Teachers in Pennsylvania may be the envy of the state’s public workers. Teachers unions were asked to consider a one-year pay freeze, but many state workers may not be so lucky. In fact, a pay freeze looks charitable when compared to the sacrifice asked of state workers in Pennsylvania’s largest union, the American Federation of State, County and Municipal Employees (AFSCME).
To help close the $4.2 billion budget deficit, Gov. Tom Corbett wants the 45,000 public employees to help by absorbing a 4 percent pay cut in the first year of a new three-year contract. Corbett’s administration suggests that the workers would be made ‘whole’ again within two years. AFSCME’s agreement usually provides the guidepost for pacts with other unions. Contracts with AFSCME and 16 other state employee unions will expire on June 30.
Some of the lowest-paid workers in the state, AFSCME workers are paid about $34,000 a year on average. The state custodians, nursing assistants, clerical workers and snowplow drivers would see their salary drop to $32,640 under Corbett’s plan. It is anticipated that the AMFSCME pay decrease would save the state more than $60 million. If my math is correct, the cost savings from the 4 percent pay cut would equate to approximately 1.5 percent of the state budget deficit or $6 million.

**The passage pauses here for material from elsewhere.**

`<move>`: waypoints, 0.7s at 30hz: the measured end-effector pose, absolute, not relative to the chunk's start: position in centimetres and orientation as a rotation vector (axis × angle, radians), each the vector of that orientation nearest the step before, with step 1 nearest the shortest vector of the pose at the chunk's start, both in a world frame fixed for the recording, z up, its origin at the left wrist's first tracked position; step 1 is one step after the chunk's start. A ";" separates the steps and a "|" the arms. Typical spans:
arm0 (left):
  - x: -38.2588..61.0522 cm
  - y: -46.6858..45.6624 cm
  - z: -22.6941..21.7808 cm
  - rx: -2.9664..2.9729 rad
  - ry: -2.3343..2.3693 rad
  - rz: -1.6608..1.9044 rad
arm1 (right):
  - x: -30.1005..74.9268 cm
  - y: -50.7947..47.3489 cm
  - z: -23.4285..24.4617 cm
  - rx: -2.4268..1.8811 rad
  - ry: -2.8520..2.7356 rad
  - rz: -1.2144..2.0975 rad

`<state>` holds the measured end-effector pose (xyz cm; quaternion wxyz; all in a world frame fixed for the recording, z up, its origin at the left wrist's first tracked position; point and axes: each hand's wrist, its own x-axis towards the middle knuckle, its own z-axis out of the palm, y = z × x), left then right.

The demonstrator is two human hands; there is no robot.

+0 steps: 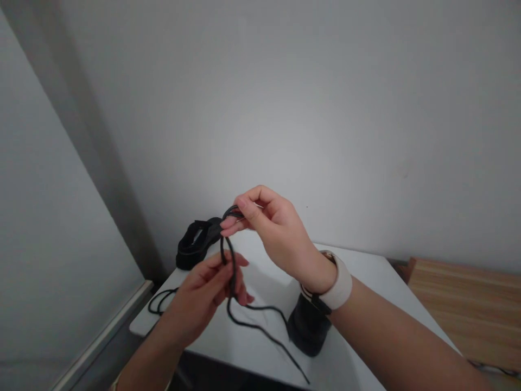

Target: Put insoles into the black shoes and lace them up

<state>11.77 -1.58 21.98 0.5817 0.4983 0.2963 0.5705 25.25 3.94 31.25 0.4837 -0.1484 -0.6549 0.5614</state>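
A thin black cord (231,255) hangs in loops between my two hands, above a small white table (366,271). My right hand (277,231) is raised and pinches the top of the loops between thumb and fingers. A little lower, my left hand (207,293) closes its fingers round the same cord. The loose ends (264,320) trail down onto the table top. A pale watch band (340,285) sits on my right wrist.
A black strap-like object (195,244) lies at the far left corner of the table. A dark round object (309,326) stands under my right wrist. Another cord loop (160,298) hangs off the left edge. A wooden surface (472,309) adjoins on the right; grey walls behind.
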 end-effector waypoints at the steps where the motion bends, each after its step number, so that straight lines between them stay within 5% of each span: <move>1: 11.3 -1.8 22.3 1.066 0.668 1.335 | 25.8 4.3 31.0 -0.359 -1.586 1.321; 6: 8.0 -1.9 23.1 0.917 0.745 1.268 | 28.4 6.4 28.8 -0.407 -1.561 1.226; 13: 5.3 0.9 22.1 1.092 1.157 1.672 | 31.2 6.8 24.4 -0.577 -1.708 1.242; 21: 2.8 3.6 15.5 1.435 1.766 1.575 | 36.1 4.2 21.2 -0.914 -2.190 0.842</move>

Many of the public workers are already living paycheck-to-paycheck. Question, is it fair to ask for this level of sacrifice from those already struggling to get by? AFSCME workers offered Corbett their willingness to take a salary freeze for one year but the Governor rejected their offer. After all, isn’t this what Corbett had proposed for the state’s teachers?
In Corbett’s budget address last month, he warned that he would be seeking concessions from public workers. His words spoke of the painful steps that would be required to close the budget gap but I don’t know that the state workers were prepared for the level of pain they may be forced to feel!
I certainly support the notion that these difficult economic times require all of us to sacrifice, but . . . . I also have to wonder if lawmakers and top-level state managers will be asked to share the same level of pain as the public workers. I have not heard mention of suggested pay cuts for our elected officials.
As I complete this post, there is a dark shadow hanging over Capital Hill as the federal government shutdown clock continues to tick down. Washington is scrambling as the clock counts down. Failure to reach a deal for the remaining six months of the fiscal year would trigger a government shutdown at midnight tonight, causing more than 800,000 nonessential employees to be furloughed without pay. It is interesting to note that our nations lawmakers would continue to receive their paycheck!